Export as VCF Format
The following command is used to export the GTB file to VCF format in the command line:
java -jar gbc.jar gtb2vcf <input> [output] [options]
- When
output
is not set, the output is exported to the terminal using standard output. - When
output
ends with.gz
or.bgz
(as extension), the output file is compressed using bgzip (level: 5), otherwise the output is in text format.
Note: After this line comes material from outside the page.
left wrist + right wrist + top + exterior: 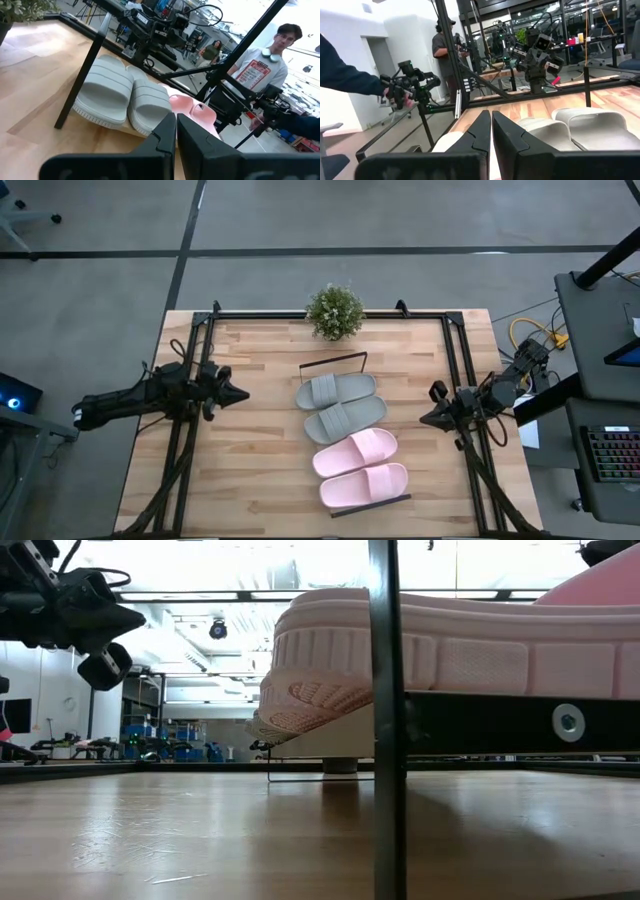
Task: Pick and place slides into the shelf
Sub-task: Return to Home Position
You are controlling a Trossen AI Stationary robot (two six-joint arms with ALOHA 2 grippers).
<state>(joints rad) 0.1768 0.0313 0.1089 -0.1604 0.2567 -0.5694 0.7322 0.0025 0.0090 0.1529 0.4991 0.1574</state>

[!NOTE|label:Example|style:callout]
Use GBC to export the example file
https://pmglab.top/gbc/download/assoc.hg19.gtb
locally and set the following parameters:
- Exclude variants with the alternate allele frequency (AF) per variant out of the range [0.05, 0.95].
- Exclude variants with the alternative allele number < 3 per variant.
The command line instructions to complete the task are as follows:
# Run directly in the terminal java -jar gbc.jar gtb2vcf https://pmglab.top/gbc/download/assoc.hg19.gtb ./assoc.hg19.vcf.gz \ --seq-af 0.05-0.95 --allele-num 3- # Run it using docker docker run -v `pwd`:`pwd` -w `pwd` --rm -it -m 4g gbc \ gtb2vcf https://pmglab.top/gbc/download/assoc.hg19.gtb ./assoc.hg19.vcf.gz \ --seq-af 0.05-0.95 --allele-num 3-
Program Options
Usage: gtb2vcf <input> [output] [options]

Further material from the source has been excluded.